Digital pathways, online consultation, video consultation, messaging, advanced telephony, remote patient monitoring, and other workflow services therefore need a different evidence reading from foundation GP clinical systems:
- They may be DSIC-compliant for a narrow capability.
- They may depend on a foundation GP system for the legal patient record.
- They may need IM1, GP Connect, NHS login, MESH, or other national routes for integration.
- They may introduce new clinical-safety, triage, prioritisation, routing, notification, and audit obligations.
- They may depend on local practice/PCN/ICB configuration and workflow governance.

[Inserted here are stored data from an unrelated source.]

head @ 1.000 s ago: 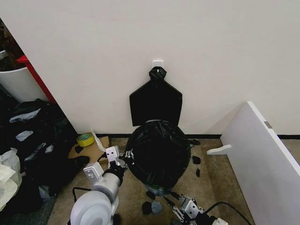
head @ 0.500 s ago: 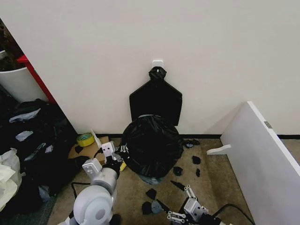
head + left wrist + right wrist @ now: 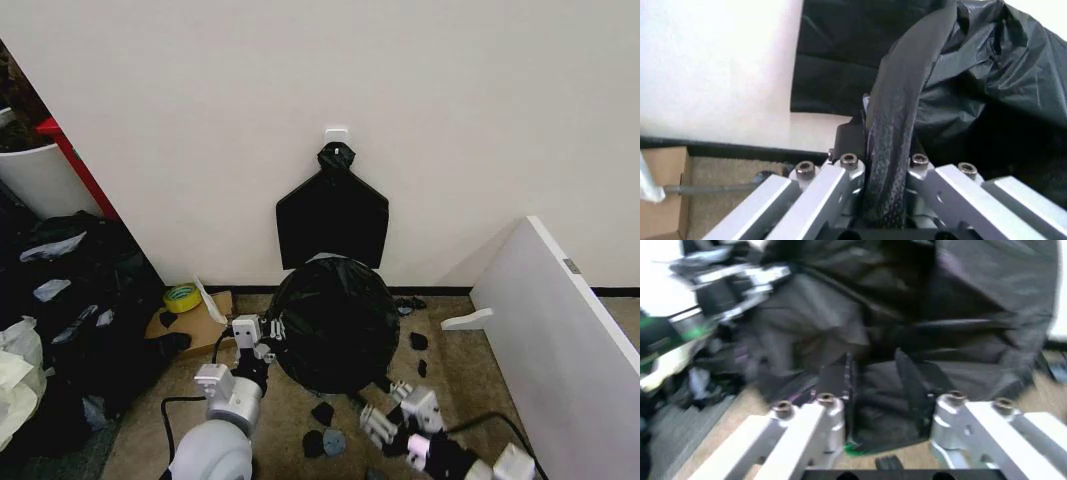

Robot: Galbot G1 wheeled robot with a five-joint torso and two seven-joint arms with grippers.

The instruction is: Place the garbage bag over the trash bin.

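Note:
The garbage bag (image 3: pixel 335 325) is a glossy black dome on the floor by the wall, draped over the trash bin, which it hides almost entirely. A green sliver of the bin's base (image 3: pixel 853 449) peeks out under the plastic. My left gripper (image 3: pixel 262 340) is at the bag's left edge, shut on a twisted band of the bag (image 3: pixel 890 125). My right gripper (image 3: pixel 385 410) sits low at the bag's front right. Its dark fingers (image 3: pixel 840 377) stand open and point at the crinkled plastic (image 3: pixel 920 300).
A flat black bundle (image 3: pixel 332 215) hangs on the wall right behind the bag. A white board (image 3: pixel 560 340) leans at the right. A heap of dark bags (image 3: pixel 70 290), a yellow tape roll (image 3: pixel 182 297) and cardboard (image 3: pixel 195 322) lie left. Black scraps (image 3: pixel 325 412) litter the carpet.
The bag has shifted back right and now sits rounder. My left gripper moved right with it. My right gripper rose from the bottom edge toward the bag's lower right.

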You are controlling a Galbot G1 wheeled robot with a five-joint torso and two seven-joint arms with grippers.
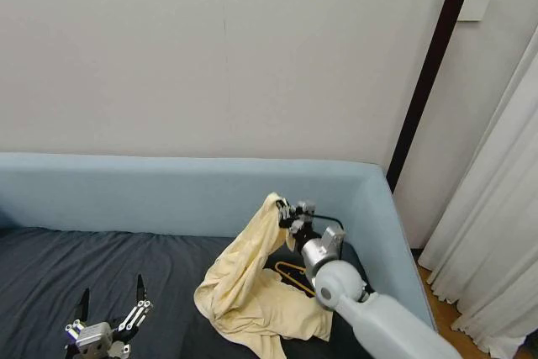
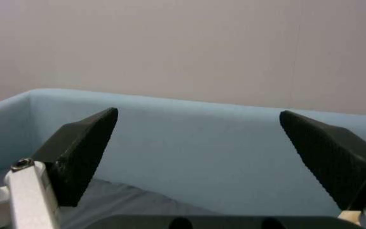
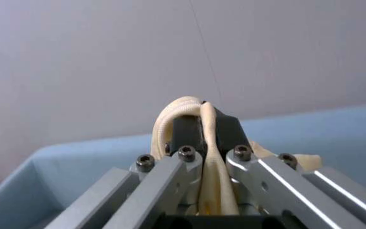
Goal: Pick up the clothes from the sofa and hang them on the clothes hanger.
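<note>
Right hand: raised above the right end of the sofa, near the back corner, clamped on the top fold of a pale yellow cloth. In the right wrist view, hand closed tight, black fingers pinching a bunched ridge of cloth that loops over their tips.

Yellow cloth: upper edge lifted and hanging from the right hand, lower part heaped in folds on the dark seat cushion. Partly off the sofa, partly resting on it.

Left hand: low over the left part of the seat, well apart from the cloth, fingers spread and holding nothing. Left wrist view: hand with black fingers wide apart, light blue sofa back between them.

Surroundings: plain pale wall behind the sofa; dark slanted pole rising past the sofa's right corner; white curtain at far right, reaching the wooden floor.
</note>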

InterSystems Procurement Interpretation
For InterSystems, DSIC procurement and assurance should be read at solution level:
| InterSystems product/service | Likely procurement role | Assurance implication |
|---|---|---|
| HealthShare Unified Care Record | Shared-care-record, integrated-care, longitudinal-record, and data-unification component. | Strong fit for UCR/shared-record analysis, but not a full GP foundation-system claim. |
| HealthShare Clinical Viewer | Clinical presentation layer for direct-care users. | Needs SSO, RBAC, audit, user access, clinical-view template, and local deployment evidence. |
| Health Connect | Integration engine or managed integration service. | Needs interface-specific evidence for PDS, MESH, ITK, GP Connect, EPS, e-RS, HL7, FHIR, CDA, DICOM, and other routes used. |
| IRIS for Health | Healthcare data/application platform and possible middleware/application layer. | Needs DSIC capability and national-service evidence for any GP system role. |
| FHIR Services / FHIR Server | Managed FHIR repository/API infrastructure. | Needs profile/package, validation, OAuth, hosting, tenancy, UK-region, service-level, and DSIC standard evidence. |
| TrakCare or IntelliCare | EHR context. | Current wiki evidence does not prove DSIC foundation-system accreditation. Use only if a DSIC or NHS source names the product and capability. |
Follow-up Evidence
- Locate current public DSIC catalogue listings for any InterSystems product, partner product, or HealthShare-backed service.
- Track the Digital Primary Care replacement framework as procurement documents move from notice to award.
- For any InterSystems DSIC proposal, request the capability matrix, standards matrix, clinical-safety case, data-migration pack, national-service onboarding pack, and catalogue listing evidence.